In the material below, the lines containing the word "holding" are required; copy each of them.

━━━

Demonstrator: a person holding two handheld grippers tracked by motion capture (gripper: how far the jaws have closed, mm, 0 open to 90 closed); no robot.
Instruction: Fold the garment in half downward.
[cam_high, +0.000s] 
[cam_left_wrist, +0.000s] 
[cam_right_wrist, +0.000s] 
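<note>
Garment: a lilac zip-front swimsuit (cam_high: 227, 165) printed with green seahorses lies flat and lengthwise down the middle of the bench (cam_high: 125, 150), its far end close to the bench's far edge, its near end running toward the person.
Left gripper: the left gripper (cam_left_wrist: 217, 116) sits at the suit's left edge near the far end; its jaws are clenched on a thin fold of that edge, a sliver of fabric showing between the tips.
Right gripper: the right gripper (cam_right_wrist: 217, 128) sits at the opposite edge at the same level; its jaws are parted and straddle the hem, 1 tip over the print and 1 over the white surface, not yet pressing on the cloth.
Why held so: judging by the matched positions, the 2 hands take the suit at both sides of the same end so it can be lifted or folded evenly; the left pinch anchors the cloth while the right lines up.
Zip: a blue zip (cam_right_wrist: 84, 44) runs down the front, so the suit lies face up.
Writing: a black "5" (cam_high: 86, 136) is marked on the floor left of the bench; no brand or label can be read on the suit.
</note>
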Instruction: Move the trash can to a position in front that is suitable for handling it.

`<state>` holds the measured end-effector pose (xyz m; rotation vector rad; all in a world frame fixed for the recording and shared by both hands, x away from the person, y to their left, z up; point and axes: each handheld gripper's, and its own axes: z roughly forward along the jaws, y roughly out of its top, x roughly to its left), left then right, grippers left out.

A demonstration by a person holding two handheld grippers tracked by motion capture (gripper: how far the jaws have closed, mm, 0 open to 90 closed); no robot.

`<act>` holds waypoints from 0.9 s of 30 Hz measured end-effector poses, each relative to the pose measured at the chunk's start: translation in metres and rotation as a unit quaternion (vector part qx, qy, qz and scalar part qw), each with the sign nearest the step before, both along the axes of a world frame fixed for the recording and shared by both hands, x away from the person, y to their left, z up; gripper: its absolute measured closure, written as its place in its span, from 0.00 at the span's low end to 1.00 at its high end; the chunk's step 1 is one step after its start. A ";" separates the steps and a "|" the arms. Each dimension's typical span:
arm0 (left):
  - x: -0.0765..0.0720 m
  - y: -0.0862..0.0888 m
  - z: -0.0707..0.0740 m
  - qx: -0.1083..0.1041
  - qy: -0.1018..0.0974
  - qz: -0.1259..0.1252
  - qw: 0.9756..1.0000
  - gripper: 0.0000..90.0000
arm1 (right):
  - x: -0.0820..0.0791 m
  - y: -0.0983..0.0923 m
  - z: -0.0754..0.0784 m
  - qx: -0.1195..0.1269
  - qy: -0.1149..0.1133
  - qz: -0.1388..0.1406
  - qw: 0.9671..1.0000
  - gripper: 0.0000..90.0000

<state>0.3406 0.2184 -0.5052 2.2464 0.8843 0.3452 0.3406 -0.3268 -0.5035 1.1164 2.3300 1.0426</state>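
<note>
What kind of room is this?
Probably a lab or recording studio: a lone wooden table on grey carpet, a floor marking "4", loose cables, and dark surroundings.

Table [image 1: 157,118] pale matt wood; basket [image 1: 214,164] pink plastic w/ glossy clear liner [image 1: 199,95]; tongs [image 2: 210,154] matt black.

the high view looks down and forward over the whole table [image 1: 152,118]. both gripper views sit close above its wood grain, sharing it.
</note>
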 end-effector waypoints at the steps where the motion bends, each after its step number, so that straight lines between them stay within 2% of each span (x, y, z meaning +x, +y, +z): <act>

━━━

### ANSWER TO THIS PROBLEM
Demonstrator: a person holding two handheld grippers tracked by motion capture (gripper: how far the jaws have closed, mm, 0 open to 90 closed); no robot.
A demonstration by a person holding two handheld grippers tracked by motion capture (gripper: how far the jaws have closed, mm, 0 open to 90 closed); no robot.

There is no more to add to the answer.